Os fluxos financeiros seguirão as lealdades geopolíticas. O capital será alocado com base em alinhamentos de segurança, e não na eficiência do mercado. A liquidez irá diminuir drasticamente. As economias em desenvolvimento serão as mais afetadas, enfrentando custos de empréstimo mais elevados e instabilidade cambial.
Instituições internacionais como o FMI, o Banco Mundial e o BIS dependem da coordenação global para gerir crises. A fragmentação as paralisaria. Sem regras comuns ou recursos confiáveis, cada choque — de desastres climáticos a pandemias — teria um impacto mais forte e duradouro. As recessões globais se tornariam mais frequentes e prolongadas.
Pior ainda, a fragmentação financeira aprofunda a divisão política.
Blocos rivais – os EUA e seus aliados, a China e os BRICS, e a Europa em algum lugar entre eles – instrumentalizariam cada vez mais as finanças: sanções, controles de capital, confisco de reservas.
À medida que a interdependência econômica se deteriora, também diminui o fator de dissuasão contra conflitos. A história nos ensina que, quando o comércio e as finanças se dividem em campos rivais, o risco de confrontos aumenta.
A queda do dólar não é apenas um problema americano – é um problema global. O privilégio pode ser dos Estados Unidos, mas a estabilidade que ele proporciona pertence a todos.
Além do “privilégio exorbitante”
Comentaristas frequentemente descrevem este momento como o potencial fim do "privilégio exorbitante" dos Estados Unidos. Essa perspectiva, porém, não capta a essência da questão.
A queda do dólar não é apenas um problema americano – é um problema global. O privilégio pode ser dos Estados Unidos, mas a estabilidade que ele proporciona pertence a todos.
Se o papel do dólar como moeda de reserva se desfizer, o resultado não será um sistema mais justo, mas sim o caos: crescimento mais fraco, taxas de câmbio instáveis ??e maior risco político em todos os setores.
Reconstruir uma ordem financeira estável após um colapso dessa magnitude levaria décadas.
O futuro financeiro mundial está em jogo. O que acontecerá a seguir dependerá menos dos mercados do que da vontade política – se optarmos pela fragmentação e pelo medo, ou pela integração e pela confiança.
A verdadeira questão
A verdadeira questão não é se os Estados Unidos podem manter seus privilégios, mas se o mundo pode evitar um sistema financeiro construído sobre a desconfiança e a divisão.
A solução não reside no recuo nacionalista, mas sim na renovação da cooperação global – em matéria de responsabilidade fiscal, governança da moeda digital e gestão compartilhada da estabilidade monetária.

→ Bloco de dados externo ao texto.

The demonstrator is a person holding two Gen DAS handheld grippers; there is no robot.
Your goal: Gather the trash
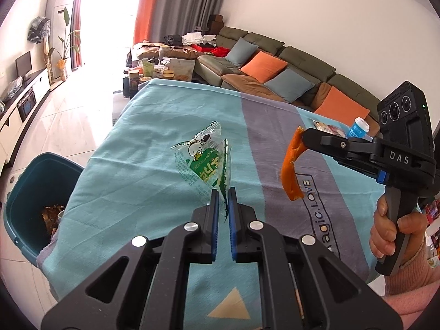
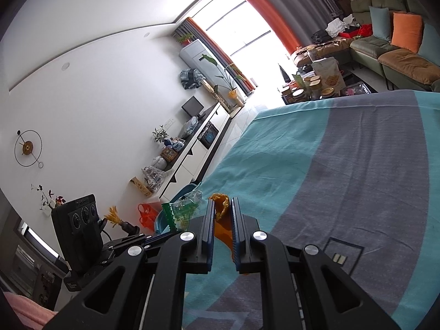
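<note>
My left gripper (image 1: 223, 192) is shut on a green and clear snack wrapper (image 1: 203, 161), which stands up above the teal and grey tablecloth (image 1: 132, 170). My right gripper (image 1: 302, 135) comes in from the right, held by a hand (image 1: 390, 233), and is shut on a curled orange peel (image 1: 291, 173) that hangs down from its tips. In the right wrist view the right gripper (image 2: 223, 206) clamps the orange peel (image 2: 221, 209), and the snack wrapper (image 2: 184, 208) shows to its left in the left gripper (image 2: 172, 221). A teal bin (image 1: 27, 192) stands at the table's left edge.
Brown scraps (image 1: 52, 214) lie inside the bin. A small blue and white bottle (image 1: 359, 128) and packets (image 1: 328, 128) sit at the table's far right edge. A sofa with cushions (image 1: 275, 66) and a cluttered low table (image 1: 162, 71) stand beyond.
</note>
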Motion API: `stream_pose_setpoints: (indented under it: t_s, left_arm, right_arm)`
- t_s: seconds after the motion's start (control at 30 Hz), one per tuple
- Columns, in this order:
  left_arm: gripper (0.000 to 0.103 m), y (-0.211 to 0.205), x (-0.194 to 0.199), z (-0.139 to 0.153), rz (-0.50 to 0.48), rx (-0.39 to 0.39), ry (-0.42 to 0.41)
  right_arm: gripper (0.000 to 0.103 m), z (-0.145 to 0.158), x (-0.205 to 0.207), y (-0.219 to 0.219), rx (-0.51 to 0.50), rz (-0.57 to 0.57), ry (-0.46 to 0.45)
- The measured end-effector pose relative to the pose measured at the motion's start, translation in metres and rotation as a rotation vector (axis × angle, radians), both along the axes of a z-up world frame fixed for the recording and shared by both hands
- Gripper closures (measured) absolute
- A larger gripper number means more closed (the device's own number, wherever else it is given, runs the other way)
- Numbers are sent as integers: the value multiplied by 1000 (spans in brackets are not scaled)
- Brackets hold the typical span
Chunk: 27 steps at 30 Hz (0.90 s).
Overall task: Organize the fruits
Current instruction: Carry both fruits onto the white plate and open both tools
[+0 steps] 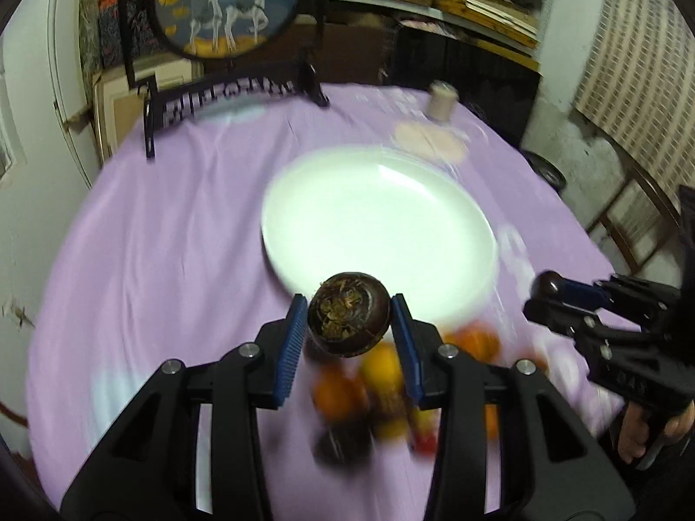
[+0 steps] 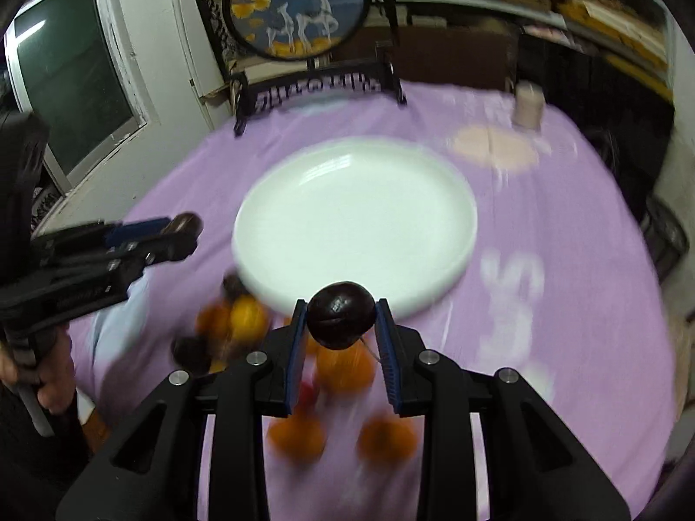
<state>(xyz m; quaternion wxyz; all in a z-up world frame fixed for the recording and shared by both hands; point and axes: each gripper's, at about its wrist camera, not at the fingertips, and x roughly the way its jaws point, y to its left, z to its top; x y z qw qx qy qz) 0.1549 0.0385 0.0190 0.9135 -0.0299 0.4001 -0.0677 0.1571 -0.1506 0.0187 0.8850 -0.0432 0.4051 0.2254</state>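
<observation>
My left gripper (image 1: 349, 313) is shut on a dark brown round fruit (image 1: 349, 310), held above the near rim of the empty white plate (image 1: 378, 217). My right gripper (image 2: 341, 317) is shut on a dark purple round fruit (image 2: 341, 313), also above the plate's near rim (image 2: 347, 204). Each gripper shows in the other's view with its fruit: the right one (image 1: 548, 285) and the left one (image 2: 184, 223). Blurred oranges and dark fruits (image 1: 360, 386) lie in a pile on the cloth below the grippers (image 2: 243, 321).
The round table wears a lilac cloth (image 1: 173, 239). At the back stand a dark carved stand with a round deer painting (image 1: 226, 4), a pale cup (image 1: 442, 102) and a pinkish coaster (image 1: 428, 141). A wooden chair (image 1: 630, 217) is at the right.
</observation>
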Motion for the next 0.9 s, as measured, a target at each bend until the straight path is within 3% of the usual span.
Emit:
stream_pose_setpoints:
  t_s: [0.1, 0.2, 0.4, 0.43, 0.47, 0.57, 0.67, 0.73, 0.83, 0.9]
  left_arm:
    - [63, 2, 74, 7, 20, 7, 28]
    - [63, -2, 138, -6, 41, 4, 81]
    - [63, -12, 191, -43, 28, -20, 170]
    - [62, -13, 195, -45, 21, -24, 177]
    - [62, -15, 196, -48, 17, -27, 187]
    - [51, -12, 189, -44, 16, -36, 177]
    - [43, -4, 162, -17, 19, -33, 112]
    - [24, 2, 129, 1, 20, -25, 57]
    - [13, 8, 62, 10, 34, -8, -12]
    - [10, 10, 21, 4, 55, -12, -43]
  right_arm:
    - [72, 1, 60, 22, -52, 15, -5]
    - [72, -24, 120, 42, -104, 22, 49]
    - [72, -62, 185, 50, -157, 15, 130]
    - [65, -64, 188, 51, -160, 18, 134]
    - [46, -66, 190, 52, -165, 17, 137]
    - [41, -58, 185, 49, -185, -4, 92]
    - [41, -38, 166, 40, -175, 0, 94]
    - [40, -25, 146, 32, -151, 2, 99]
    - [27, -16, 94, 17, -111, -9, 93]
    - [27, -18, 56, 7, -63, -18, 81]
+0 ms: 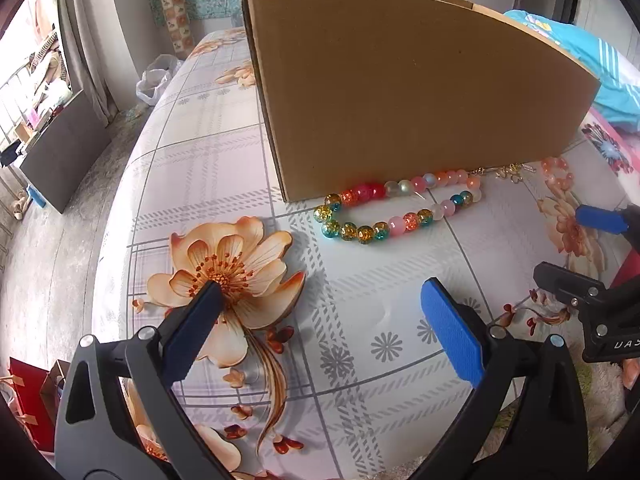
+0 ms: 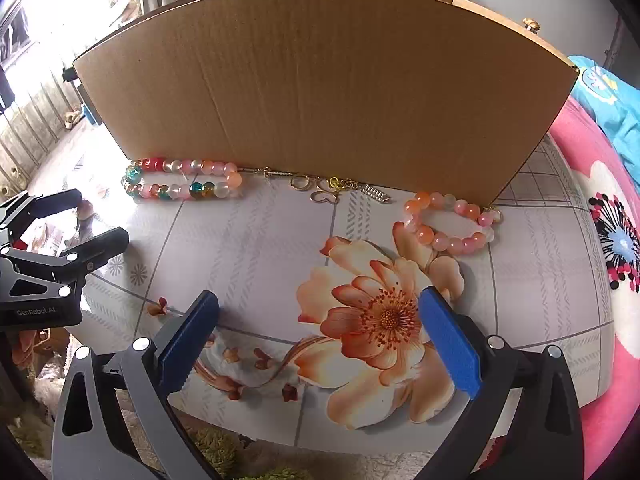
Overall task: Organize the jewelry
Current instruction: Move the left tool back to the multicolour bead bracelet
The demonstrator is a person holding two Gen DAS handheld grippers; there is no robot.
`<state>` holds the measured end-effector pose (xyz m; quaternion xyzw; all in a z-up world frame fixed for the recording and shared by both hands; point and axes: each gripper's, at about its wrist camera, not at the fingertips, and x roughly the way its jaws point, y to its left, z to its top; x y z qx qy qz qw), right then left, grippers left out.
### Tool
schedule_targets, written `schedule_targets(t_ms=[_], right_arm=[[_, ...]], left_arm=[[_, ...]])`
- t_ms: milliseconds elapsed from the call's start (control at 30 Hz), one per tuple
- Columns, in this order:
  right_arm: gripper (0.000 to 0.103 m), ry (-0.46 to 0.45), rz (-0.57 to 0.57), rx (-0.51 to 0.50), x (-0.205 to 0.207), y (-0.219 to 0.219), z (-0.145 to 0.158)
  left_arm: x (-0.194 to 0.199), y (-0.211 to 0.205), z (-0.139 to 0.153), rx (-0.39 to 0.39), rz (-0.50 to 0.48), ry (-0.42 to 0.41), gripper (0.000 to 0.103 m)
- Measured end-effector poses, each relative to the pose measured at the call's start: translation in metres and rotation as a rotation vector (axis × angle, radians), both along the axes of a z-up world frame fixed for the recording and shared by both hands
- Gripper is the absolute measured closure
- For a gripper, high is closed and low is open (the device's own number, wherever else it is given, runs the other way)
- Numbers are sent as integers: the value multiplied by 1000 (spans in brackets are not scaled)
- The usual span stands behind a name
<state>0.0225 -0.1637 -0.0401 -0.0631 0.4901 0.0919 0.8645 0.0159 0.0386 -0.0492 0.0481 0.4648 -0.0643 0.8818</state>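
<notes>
While both grippers hang wide open and empty above the flowered tablecloth, nothing has yet been lifted, so the work appears to stand at its opening step: choosing and approaching a first piece. Left gripper: blue pads spread far apart, low centre of the left wrist view, well short of the jewelry. Right gripper: equally wide, low centre of the right wrist view, over a printed flower, holding nothing. Item one, multicolour bead necklace: lies as a flattened loop against the foot of the cardboard box, centre of the left view and left of centre in the right view; its long axis runs left to right along the box wall, the closed bend at the left, the open ends pointing right toward the clasp. Item two, gold chain with rings and a heart-shaped link: strung out along the same wall, centre of the right view, axis also left to right, seemingly joined to the necklace's right end. Item three, pink and orange bead bracelet: a flattened oval right of centre in the right view, near the box's right corner, long axis slanting from upper left to lower right. Whether the box is open on top cannot be told from these views. Next move, as judged: advance a gripper forward and down over one strand, pads set across its long axis, then pinch a bead.
</notes>
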Motion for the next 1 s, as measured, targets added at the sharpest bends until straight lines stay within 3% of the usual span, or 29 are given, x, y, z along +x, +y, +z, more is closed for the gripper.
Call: schedule_targets(t_ms=[167,300,433,500,667,767,1000], right_arm=[[6,-4,4,6,-6,-1,-1],[6,8,-68,77,-3,-16,9],[7,-55,-94,171,-7,-30,25],[16,-74,-94,207,-10,-34,32],[28,-99,-95,263,-12,-41,39],[32,-102,-84,272,-12,-37,41],[32,-92,-69,297,-16,-31,34]], left_arm=[[-9,2,0,-10,-22,-40,7],[-10,7,5,7,-1,-55,7],[-16,10,28,-85,-37,-153,8],[-19,5,39,-114,-84,-203,11],[-15,-17,44,-156,-200,-215,48],[-9,-29,39,-174,-246,-186,57],[18,-35,16,-175,-234,-46,75]])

O futuro financeiro mundial está em jogo. O que acontecerá a seguir dependerá menos dos mercados do que da vontade política – se optarmos pela fragmentação e pelo medo, ou pela integração e pela confiança.
Dennis Snower é pesquisador internacional na Saïd Business School da Universidade de Oxford e pesquisador titular no Instituto para o Novo Pensamento Econômico da Oxford Martin School . Ele é presidente fundador da Global Solutions Initiative e presidente emérito do Instituto de Kiel para a Economia Mundial .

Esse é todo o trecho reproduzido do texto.